For those in the know, there were warning signs. Not enough to set alarm bells ringing, but indications nevertheless that something serious was in the offing.

Paediatrician Morven Edwards, a soft-spoken petite woman in her 60s, is an infectious disease consultant at Texas Children’s Hospital in Houston. She’s the doctor other doctors call when they can’t figure out what’s going on with their patients. In 2010, she took a call from a local paediatrician whose 17-year-old patient had tested positive for Chagas disease after donating blood for her high school blood drive.

Edwards knows a few things about Chagas: it is caused by the parasite Trypanosoma cruzi and spread by a group of insects called Triatoma, or ‘kissing bugs’ (because they like to bite near the mouth).
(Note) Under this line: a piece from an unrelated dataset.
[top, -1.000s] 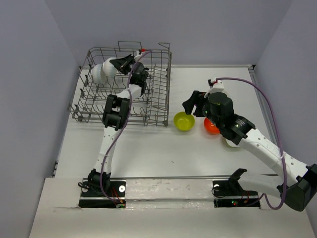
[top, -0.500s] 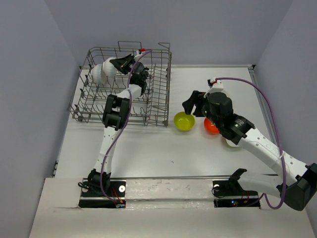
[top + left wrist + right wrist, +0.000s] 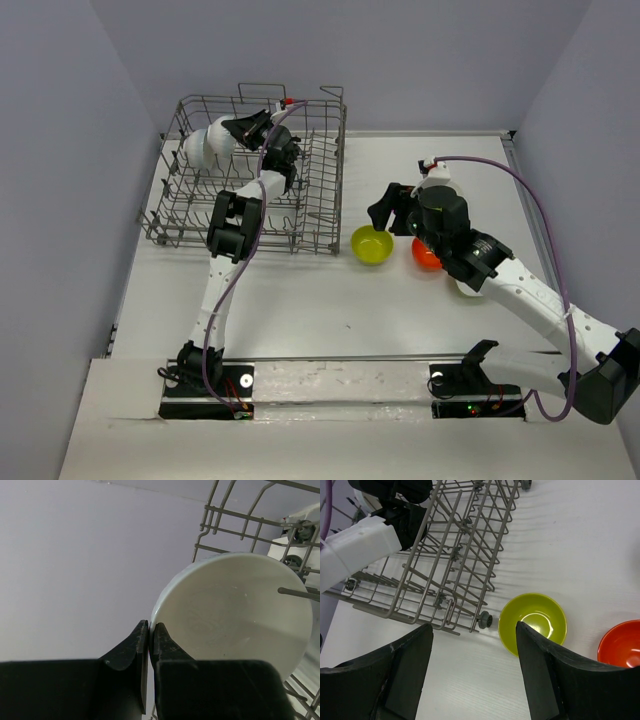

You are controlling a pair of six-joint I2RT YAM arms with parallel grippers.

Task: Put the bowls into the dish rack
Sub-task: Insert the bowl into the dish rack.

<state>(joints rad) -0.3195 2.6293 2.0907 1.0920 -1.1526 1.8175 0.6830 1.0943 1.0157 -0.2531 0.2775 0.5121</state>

Most people with Chagas don’t know they’ve been infected but that doesn’t mean damage isn’t occurring. Over time, the T. cruzi parasite can chew through cardiac muscle and cause heart failure. Chagas is a major problem in Latin America, where an estimated 8 million people are infected. It’s also one of the leading causes of heart failure in the region and causes an estimated 11,000 deaths each year.

Edwards’ new patient, however, had never been to Latin America. She had never even left the USA. She was, Edwards explains, “your All-American girl”, hardly a candidate for a disease that mainly infected poor, rural populations in Central and South America. Edwards repeated the blood test, just to be sure. Again it turned up positive for Chagas. Given the girl’s young age and the high risk for heart failure if the disease is untreated, Edwards decided to treat her with anti-parasitic drugs.

The case has stayed with Edwards for several reasons, the main one being the mystery of how the girl became infected if she’d never left the country. But south Texas is home to the same kissing bugs that transmit Chagas. The answer, then, had to be this: she had been infected with Chagas in Texas. And she was unlikely to be the only one.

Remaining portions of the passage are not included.